Pantauan di lokasi, Selasa (11/8/2026), menunjukkan adanya kerusakan pada badan jalan berupa lubang yang cukup dalam. Kondisi tersebut menjadi persoalan serius karena ruas jalan merupakan jalur yang ramai dilintasi kendaraan.
Warga menyebut kerusakan itu bukan baru terjadi. Lubang telah berlangsung cukup lama dan dinilai belum mendapatkan perhatian sebagaimana mestinya dari instansi yang berwenang menangani ruas jalan tersebut.
Kekhawatiran warga meningkat ketika hujan turun. Genangan air dapat menutupi lubang sehingga pengendara sulit memperkirakan kedalaman maupun posisi kerusakan jalan.
“Apalagi saat hujan, lubang itu tergenang air sehingga tidak terlihat oleh pengendara. Apalagi pengendara roda dua, terlebih kalau hujan malam hari,” ujar Nababan, salah seorang warga sekitar.

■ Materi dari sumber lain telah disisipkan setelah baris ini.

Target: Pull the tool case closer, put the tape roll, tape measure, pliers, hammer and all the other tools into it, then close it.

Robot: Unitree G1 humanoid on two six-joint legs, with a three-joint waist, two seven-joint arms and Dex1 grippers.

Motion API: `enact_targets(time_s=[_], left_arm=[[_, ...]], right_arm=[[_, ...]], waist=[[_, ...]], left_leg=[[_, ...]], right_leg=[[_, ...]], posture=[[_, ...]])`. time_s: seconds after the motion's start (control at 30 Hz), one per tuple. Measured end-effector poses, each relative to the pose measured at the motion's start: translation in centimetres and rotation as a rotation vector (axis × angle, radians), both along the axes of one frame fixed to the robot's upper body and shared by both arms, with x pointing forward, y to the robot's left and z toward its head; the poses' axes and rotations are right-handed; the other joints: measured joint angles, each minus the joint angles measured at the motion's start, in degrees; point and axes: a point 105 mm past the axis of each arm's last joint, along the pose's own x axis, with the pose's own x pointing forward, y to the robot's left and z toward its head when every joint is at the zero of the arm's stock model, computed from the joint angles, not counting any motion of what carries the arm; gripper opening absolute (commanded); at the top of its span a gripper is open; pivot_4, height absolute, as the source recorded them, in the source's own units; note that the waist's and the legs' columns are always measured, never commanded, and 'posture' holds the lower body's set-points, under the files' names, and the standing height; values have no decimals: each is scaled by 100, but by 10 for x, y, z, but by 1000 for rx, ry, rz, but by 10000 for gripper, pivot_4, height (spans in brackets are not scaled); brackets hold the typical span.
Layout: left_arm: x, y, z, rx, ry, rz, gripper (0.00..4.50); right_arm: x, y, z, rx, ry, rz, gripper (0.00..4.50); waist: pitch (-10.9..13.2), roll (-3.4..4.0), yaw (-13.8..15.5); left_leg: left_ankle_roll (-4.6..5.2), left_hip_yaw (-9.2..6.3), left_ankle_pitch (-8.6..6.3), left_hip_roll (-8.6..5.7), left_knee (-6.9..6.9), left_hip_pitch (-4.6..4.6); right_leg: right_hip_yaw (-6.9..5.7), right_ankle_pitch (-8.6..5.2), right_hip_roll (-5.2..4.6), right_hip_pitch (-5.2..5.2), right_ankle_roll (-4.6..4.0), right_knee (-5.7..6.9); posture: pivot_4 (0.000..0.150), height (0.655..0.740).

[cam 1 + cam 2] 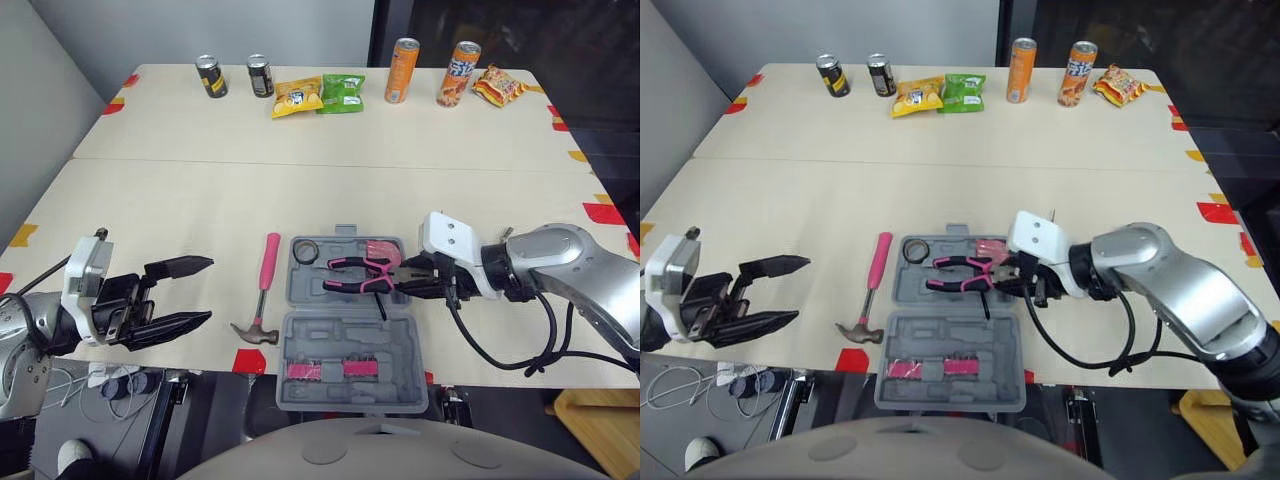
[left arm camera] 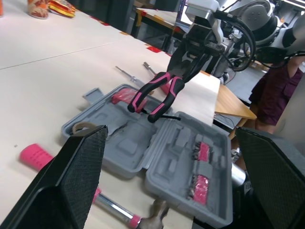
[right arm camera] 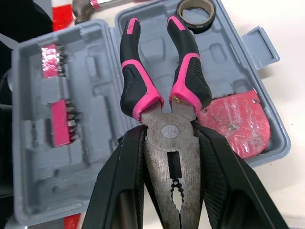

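Over far half of open tool case, we are pinching pliers by steel nose in right gripper. Pink handles are pointing toward our left, likely so they drop into moulded recess first. Tape roll is sitting in far-left pocket, tape measure in far-right one. Hammer is lying on table just left of case, not yet packed. We are hovering left gripper spread and empty beyond hammer, probably readying for it.
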Motion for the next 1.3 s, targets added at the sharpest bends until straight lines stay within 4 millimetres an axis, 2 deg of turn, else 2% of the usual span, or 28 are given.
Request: enact_targets(time_s=[0.13,0.43,0.63,0.87,1.3], left_arm=[[0,6,-2,28,-17,17,45000],[-2,9,-3,54,-34,14,45000],[-3,9,-4,53,-34,13,45000],[-5,8,-7,50,-16,8,45000],[-6,6,-10,45,-11,3,45000]], right_arm=[[0,10,-11,-18,-8,40,10503],[15,37,-19,-45,-50,95,10503],[26,43,-25,-93,-65,90,10503],[24,55,-35,-115,-58,129,10503],[25,61,-41,-123,-30,114,10503]], waist=[[0,0,-8],[0,0,-46],[0,0,-50],[-1,0,-54],[-3,0,-66]], left_leg=[[0,1,0,2,0,-3],[0,2,0,4,4,0],[-1,3,1,4,4,-1],[-2,3,0,4,7,1],[-2,3,0,6,7,3]], right_leg=[[0,0,3,-3,-1,0],[0,0,3,-3,-3,9],[1,1,3,-3,-3,8],[1,2,3,-3,-3,12],[1,3,5,-2,-4,17]], posture=[[1500,7400],[1500,7400],[1500,7400],[1500,7400],[1500,7400]])
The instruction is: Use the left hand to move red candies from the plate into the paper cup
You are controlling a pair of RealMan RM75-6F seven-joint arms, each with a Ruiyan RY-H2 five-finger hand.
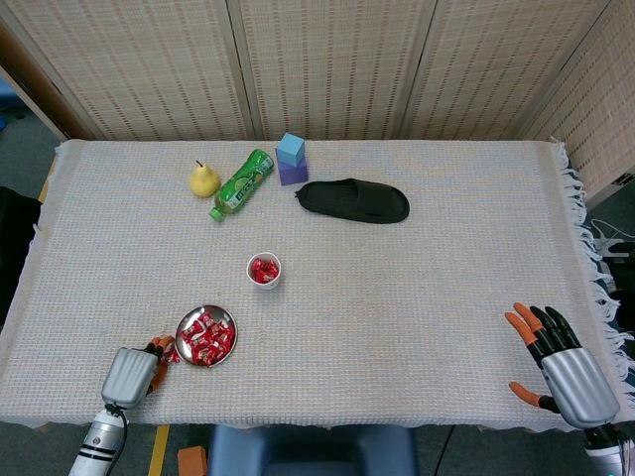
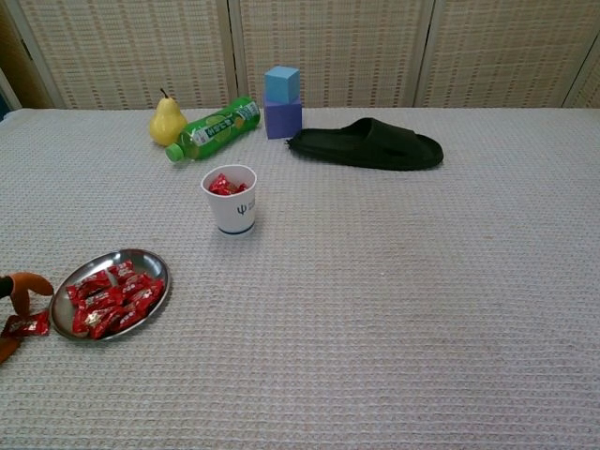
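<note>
A: From the head view, our left hand [image 1: 132, 375] sits just left of the plate [image 1: 226, 319], fingers at a red candy [image 1: 169, 354]; our right hand [image 1: 561, 365] rests spread and empty, near right.

B: The chest view shows that candy [image 2: 25, 324] pinched off the plate's [image 2: 155, 262] left rim. We judge it a pickup; next we carry it far-right to the paper cup [image 2: 231, 208], already holding glossy red wrappers.

Round shiny metal plate [image 2: 155, 298]; glossy red candy wrappers [image 2: 112, 300]; matt white paper cup [image 2: 231, 212]; coarse woven cream tablecloth [image 2: 394, 309] (waffle texture).
</note>
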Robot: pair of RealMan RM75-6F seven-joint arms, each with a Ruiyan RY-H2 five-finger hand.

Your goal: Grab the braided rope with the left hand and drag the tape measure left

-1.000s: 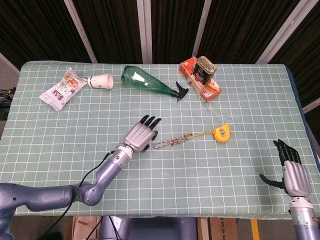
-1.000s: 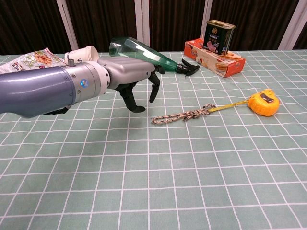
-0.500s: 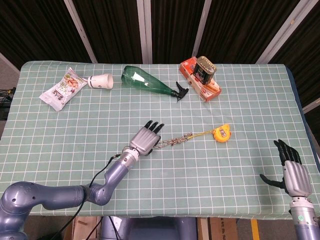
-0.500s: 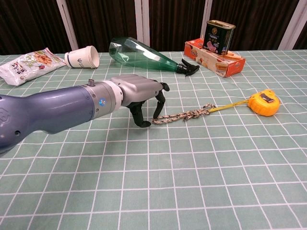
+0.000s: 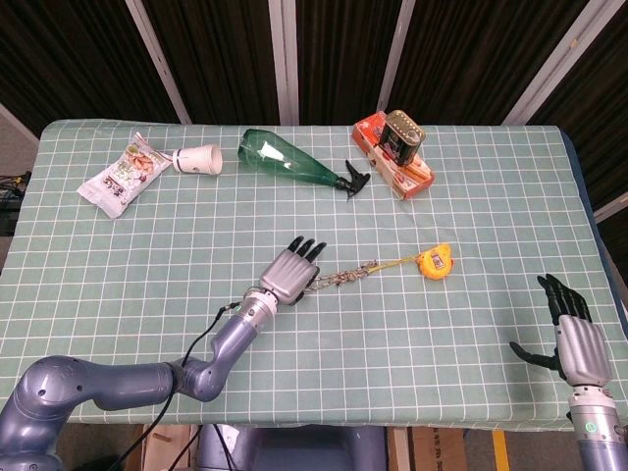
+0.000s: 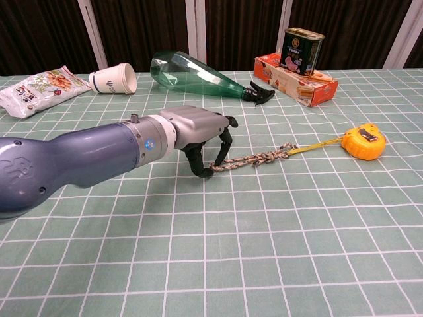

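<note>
Green checked cloth covers the table [image 5: 118, 294]. At its centre the grey metal left hand [image 5: 291, 272] arches over the near end of the grey-and-tan braided rope [image 6: 254, 158], dark fingertips [image 6: 207, 173] curled down around that end; whether they grip it, I cannot tell. From there the rope runs toward 3 o'clock to the yellow round tape measure [image 5: 434, 261]. Down at 5 o'clock, the right hand [image 5: 572, 334] holds nothing, fingers apart.

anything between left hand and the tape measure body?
Only the braided rope and the thin yellow tape it is tied to. They run from the left hand to the tape measure; otherwise bare tablecloth, clearest in the chest view.
</note>
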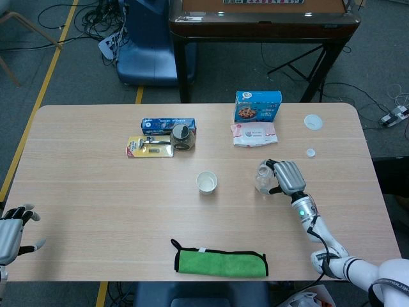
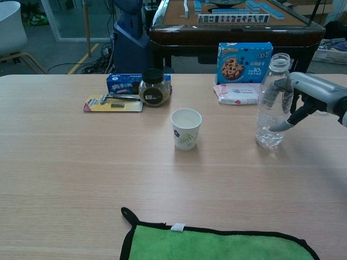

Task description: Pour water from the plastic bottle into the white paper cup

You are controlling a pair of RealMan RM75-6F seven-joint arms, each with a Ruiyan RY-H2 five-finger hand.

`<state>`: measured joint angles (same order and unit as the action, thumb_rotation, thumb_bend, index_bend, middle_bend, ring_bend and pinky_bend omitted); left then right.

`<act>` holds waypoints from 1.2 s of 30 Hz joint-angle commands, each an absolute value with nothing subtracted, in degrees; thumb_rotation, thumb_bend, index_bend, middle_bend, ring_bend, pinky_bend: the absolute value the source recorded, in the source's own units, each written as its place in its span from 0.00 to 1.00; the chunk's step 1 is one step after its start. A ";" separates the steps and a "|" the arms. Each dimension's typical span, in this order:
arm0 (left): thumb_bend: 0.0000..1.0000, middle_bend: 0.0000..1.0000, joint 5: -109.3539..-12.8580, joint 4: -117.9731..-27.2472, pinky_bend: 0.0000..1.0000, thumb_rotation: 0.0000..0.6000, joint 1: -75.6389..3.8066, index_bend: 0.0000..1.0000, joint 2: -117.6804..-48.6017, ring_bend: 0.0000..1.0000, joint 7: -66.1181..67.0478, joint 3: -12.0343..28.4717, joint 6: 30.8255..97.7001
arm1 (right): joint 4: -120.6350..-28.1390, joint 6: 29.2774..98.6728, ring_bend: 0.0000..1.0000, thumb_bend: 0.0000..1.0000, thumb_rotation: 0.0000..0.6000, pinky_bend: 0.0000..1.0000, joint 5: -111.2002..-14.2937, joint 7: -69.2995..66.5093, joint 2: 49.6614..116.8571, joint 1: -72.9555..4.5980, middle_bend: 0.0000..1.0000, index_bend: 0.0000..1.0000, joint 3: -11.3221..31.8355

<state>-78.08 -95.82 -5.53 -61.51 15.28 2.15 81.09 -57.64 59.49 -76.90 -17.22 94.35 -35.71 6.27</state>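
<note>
The white paper cup (image 1: 206, 181) (image 2: 186, 128) stands upright near the table's middle. To its right, a clear plastic bottle (image 1: 262, 177) (image 2: 272, 105) stands upright with no cap, its base on the table and a little water at the bottom. My right hand (image 1: 288, 177) (image 2: 312, 93) grips the bottle from the right, with fingers around its upper body and the thumb lower down. My left hand (image 1: 11, 234) hovers at the table's near left edge, fingers spread, holding nothing. The chest view does not show it.
A green cloth (image 1: 220, 263) (image 2: 217, 244) lies at the near edge. Behind the cup are a dark-lidded jar (image 1: 182, 137) (image 2: 154, 87), a blue box (image 1: 167, 123) and a razor pack (image 1: 149, 147). A cookie box (image 1: 257, 106), wipes (image 1: 254, 134) and a small cap (image 1: 310, 152) lie far right.
</note>
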 commanded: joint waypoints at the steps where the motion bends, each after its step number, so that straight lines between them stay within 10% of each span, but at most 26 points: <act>1: 0.00 0.27 -78.05 -95.83 0.55 1.00 -5.54 0.43 -61.54 0.28 15.36 2.16 81.10 | -56.40 58.73 0.52 0.00 1.00 0.54 -77.79 -21.00 94.83 -35.11 0.62 0.64 6.22; 10: 0.00 0.27 -77.92 -95.89 0.55 1.00 -5.53 0.43 -61.52 0.28 15.53 2.07 80.95 | -55.83 56.16 0.43 0.00 1.00 0.54 -78.68 -25.78 94.06 -34.91 0.51 0.60 6.07; 22: 0.00 0.27 -77.80 -95.71 0.55 1.00 -5.59 0.43 -61.88 0.28 16.07 1.93 80.75 | -57.49 55.16 0.23 0.00 1.00 0.45 -80.08 -27.20 91.49 -34.34 0.27 0.25 5.51; 36: 0.00 0.27 -77.61 -95.03 0.55 1.00 -5.78 0.43 -62.66 0.28 17.03 1.64 80.18 | -63.92 58.15 0.19 0.00 1.00 0.42 -80.37 -24.66 85.19 -31.28 0.22 0.22 5.24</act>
<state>-77.62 -95.05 -5.77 -62.66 17.02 1.65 80.19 -63.15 57.67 -80.49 -25.25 85.94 -31.76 5.21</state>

Menurut warga, kondisi tersebut bahkan telah menyebabkan sejumlah pengendara terjatuh setelah menghantam lubang. Risiko dinilai semakin besar bagi pengendara yang baru melintas dan tidak mengetahui titik kerusakan.
“Sudah ada yang jatuh karena menabrak lubang. Kalau pengendara yang tidak biasa lewat sini, tentu tidak tahu ada lubang,” ujar warga lainnya.
Kondisi ini memunculkan pertanyaan publik mengenai sejauh mana pengawasan dan pemeliharaan jalan nasional dilakukan oleh instansi yang berwenang.
Ruas tersebut merupakan bagian dari jaringan jalan nasional yang penanganannya menjadi kewenangan pemerintah pusat melalui Kementerian Pekerjaan Umum dan Balai Pelaksanaan Jalan Nasional (BPJN) Sumatera Utara sesuai pembagian kewenangan jalan.
Sorotan warga semakin menguat karena di sejumlah titik lain pada ruas Jalan Lintas Sumatera, pekerjaan pemeliharaan berupa tambal sulam disebut telah dilakukan, termasuk di sekitar Sitabotabo hingga Pagarsinondi.
Warga pun mempertanyakan mengapa kerusakan yang dinilai membahayakan pengguna jalan di Siborongborong belum mendapat penanganan.
“Kalau jalan berlubang dan sudah membahayakan pengendara, seharusnya jangan menunggu sampai ada korban serius. Keselamatan masyarakat harus menjadi prioritas,” kata warga.
Masyarakat meminta BPJN Sumatera Utara tidak hanya melakukan pemeliharaan pada titik-titik tertentu, tetapi juga memastikan seluruh ruas jalan nasional berada dalam kondisi layak dan aman dilalui.
Mereka juga meminta adanya langkah cepat, setidaknya berupa penanganan sementara pada lubang yang membahayakan, sembari menunggu perbaikan permanen.
Hingga berita ini diterbitkan, pihak BPJN Sumatera Utara tidak memberi keterangan maupun penjelasan mengenai kondisi jalan berlubang tersebut, termasuk apakah titik kerusakan telah masuk dalam agenda pemeliharaan dan kapan perbaikan akan dilakukan.